Руки Эрика по новой больно сдавливают мои плечи, он в одно мгновение прижимает меня к стене и буравит ещё более темным взглядом, в котором зажигаются яркие обжигающие всполохи.
— Повтори! — требовательно произносит, но в голосе ощущается мучительная потребность, отзывающаяся в каждом нерве моего тела. Яростно изучаем губы друг друга, осознаем обоюдное нестерпимое желание прикоснуться и ощутить вкус…

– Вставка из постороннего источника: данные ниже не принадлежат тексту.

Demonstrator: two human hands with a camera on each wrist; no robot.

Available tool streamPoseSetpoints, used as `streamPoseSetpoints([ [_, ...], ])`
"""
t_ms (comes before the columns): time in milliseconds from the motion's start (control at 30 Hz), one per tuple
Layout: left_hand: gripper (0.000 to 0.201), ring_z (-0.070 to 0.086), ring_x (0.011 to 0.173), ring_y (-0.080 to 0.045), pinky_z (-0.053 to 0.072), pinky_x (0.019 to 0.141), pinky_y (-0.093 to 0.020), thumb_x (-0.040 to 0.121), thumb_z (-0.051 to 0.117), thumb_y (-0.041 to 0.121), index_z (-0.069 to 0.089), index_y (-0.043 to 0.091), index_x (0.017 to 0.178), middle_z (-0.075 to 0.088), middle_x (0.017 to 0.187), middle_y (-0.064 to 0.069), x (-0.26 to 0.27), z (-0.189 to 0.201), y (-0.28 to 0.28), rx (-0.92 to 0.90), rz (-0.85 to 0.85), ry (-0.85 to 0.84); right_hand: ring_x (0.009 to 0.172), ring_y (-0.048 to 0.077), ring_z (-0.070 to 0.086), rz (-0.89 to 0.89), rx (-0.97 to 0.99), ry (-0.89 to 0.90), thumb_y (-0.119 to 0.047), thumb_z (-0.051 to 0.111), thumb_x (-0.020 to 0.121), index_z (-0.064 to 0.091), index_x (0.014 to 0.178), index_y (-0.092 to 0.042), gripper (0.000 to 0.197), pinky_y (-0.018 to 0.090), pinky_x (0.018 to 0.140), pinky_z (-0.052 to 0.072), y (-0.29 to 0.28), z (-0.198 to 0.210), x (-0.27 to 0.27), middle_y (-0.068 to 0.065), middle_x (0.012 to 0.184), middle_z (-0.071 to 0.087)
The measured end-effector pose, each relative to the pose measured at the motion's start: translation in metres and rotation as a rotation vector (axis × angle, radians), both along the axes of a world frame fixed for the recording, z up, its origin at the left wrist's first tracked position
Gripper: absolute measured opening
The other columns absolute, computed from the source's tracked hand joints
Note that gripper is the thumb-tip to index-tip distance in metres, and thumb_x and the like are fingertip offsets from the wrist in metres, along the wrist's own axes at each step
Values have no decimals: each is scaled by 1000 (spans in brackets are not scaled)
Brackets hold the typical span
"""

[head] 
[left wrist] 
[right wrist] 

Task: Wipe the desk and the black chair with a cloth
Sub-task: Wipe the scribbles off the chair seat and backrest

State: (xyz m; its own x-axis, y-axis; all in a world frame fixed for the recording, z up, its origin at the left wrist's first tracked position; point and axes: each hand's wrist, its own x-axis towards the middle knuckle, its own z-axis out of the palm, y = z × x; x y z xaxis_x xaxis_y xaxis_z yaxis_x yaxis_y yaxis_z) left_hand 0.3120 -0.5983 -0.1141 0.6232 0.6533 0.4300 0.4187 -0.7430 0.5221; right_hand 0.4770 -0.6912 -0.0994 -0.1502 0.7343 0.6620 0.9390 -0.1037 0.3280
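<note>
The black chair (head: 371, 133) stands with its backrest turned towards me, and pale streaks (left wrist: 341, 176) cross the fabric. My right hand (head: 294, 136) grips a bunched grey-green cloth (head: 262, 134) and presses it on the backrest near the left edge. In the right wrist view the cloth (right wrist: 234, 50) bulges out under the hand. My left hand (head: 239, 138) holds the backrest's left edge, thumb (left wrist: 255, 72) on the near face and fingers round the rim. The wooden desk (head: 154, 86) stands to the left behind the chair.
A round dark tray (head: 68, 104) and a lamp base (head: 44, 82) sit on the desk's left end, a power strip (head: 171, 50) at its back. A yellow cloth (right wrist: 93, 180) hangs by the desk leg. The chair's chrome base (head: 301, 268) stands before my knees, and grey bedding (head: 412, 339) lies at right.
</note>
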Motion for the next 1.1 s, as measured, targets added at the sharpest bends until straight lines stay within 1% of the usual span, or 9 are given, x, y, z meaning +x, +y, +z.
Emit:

Но меня бесит мысль, что я первая сегодня назвала те три слова. Вот же елочный завод.
— А у тебя туго со слухом? — с вызовом язвлю в ответ. — Не пластинка, чтобы на повторе торчать!
Мой принц хищно усмехается, как самое настоящее, крайне сексуальное чудовище, а затем накрывает мои губы своими губами. Тело пронзает электрическим зарядом. Ноги подкашиваются, в животе взрываются яркие снаряды и нестерпимый жар мчится по коже. Стоит языку Эрика властно проникнуть в мой рот и ласково заскользить по моему языку, внутренности начинает сотрясать от пламенного трепета. Абсолютный и единоличный лидер в срывающем все берега поцелуе — именно он. Словно смерч, вырывает меня с корнями, кружит, подчиняет, захватывает, порабощает и заставляет тело плавиться, превращая сознание в сладкий зефир. Я полностью признаю своё поражение, и поразительно, как мечтаю ему подчиняться… Обхватываю шею друга руками, теряю ориентиры, погружаюсь на глубины влажного удовольствия, и в ту же секунду уношусь ввысь, к вершинам гор, где, чуть приподнявшись, можно дотянуться до горячих звёзд. Одна за другой они загораются у меня внутри, в тех местах, где по моему податливому телу скользят горячие руки Эрика.
Испытываю постыдное разочарование, когда наши губы разъединяются. Смотрим друг другу в глаза и рвано дышим. Каждый вдох и выдох наполнены неприкрытым пеклом. Оно накаляет окружающее пространство и даже скучающей тишине вдруг становится неловко.
— Как твои печень, почки и сердце? — глухо спрашивает Эрик.
Можно едко пошутить и заставить его селезенку поволноваться, но мне совсем этого не хочется, поэтому я шепчу:
— В эйфории…
— А легкие? — довольно усмехается.
— Экстаз…
Наклоняется снова, но не целует, а слегка проводит языком по моим губам. От этого пробирает дрожь и узел внизу живота натягивается сильнее. Нервно выдыхаю и кусаю губу. Хочу, безумно хочу продолжения, но он отодвигается и удивленно оглядывает меня, словно видит первый раз. Пытается иронизировать, но я чувствую беспокойство в голосе, когда спрашивает:
— Ты в «остаться в живых» когда успела поучаствовать?
— Скорее в квесте «в поисках Рафиковича». — оскорблённой истеричкой, которой недодали мороженку, отодвигаюсь от друга и с деланным спокойствием достаю ключи из маленькой сумки, перекинутой через плечо.
Головой понимаю — это тот же самый Эрик, мой датский принц, я знаю его с детства, и это я король Артур, я всегда главная!
Но задница-предательница ехидно намекает: «Ни хрена, ни хрена».